▶ _What you need to do_:
Repeat the listing word for word. No pictures belong in the copy.

▶ _Data provided_:
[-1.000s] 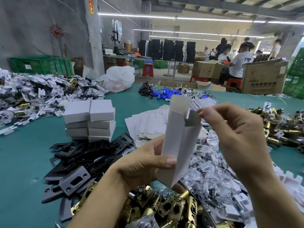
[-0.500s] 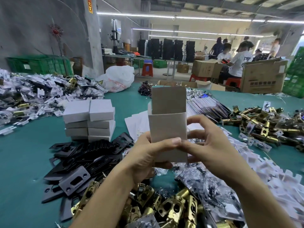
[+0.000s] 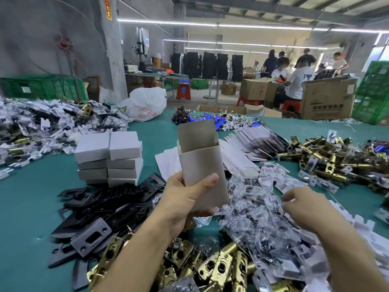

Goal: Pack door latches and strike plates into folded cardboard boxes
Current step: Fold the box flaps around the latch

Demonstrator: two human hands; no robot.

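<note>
One hand now carries the box (image 3: 202, 165): the left hand (image 3: 185, 204), fingers clamped on it, upright and open-topped above the worktop (image 3: 31, 203). The right hand (image 3: 305, 207) has let go, reaching right over bags (image 3: 252, 209); its fingers' grip is unclear. Filling likely follows.

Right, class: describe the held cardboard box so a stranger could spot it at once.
Find the green table. Above its middle, the left hand grips an upright cardboard box. Unlike the closed white boxes stacked to its left, its top flap stands open.
</note>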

▶ _Task answer_:
[-1.000s] 
[-0.500s] 
[+0.000s] 

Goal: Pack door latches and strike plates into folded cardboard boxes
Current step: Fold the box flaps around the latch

Demonstrator: two human hands; no robot.

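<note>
One hand now carries the box (image 3: 202, 165): the left hand (image 3: 185, 204), fingers clamped on it, upright and open-topped above the worktop (image 3: 31, 203). The right hand (image 3: 305, 207) has let go, reaching right over bags (image 3: 252, 209); its fingers' grip is unclear. Filling likely follows.

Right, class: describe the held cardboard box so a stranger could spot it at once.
Find the green table. Above its middle, the left hand grips an upright cardboard box. Unlike the closed white boxes stacked to its left, its top flap stands open.
</note>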

The exercise contains nothing more.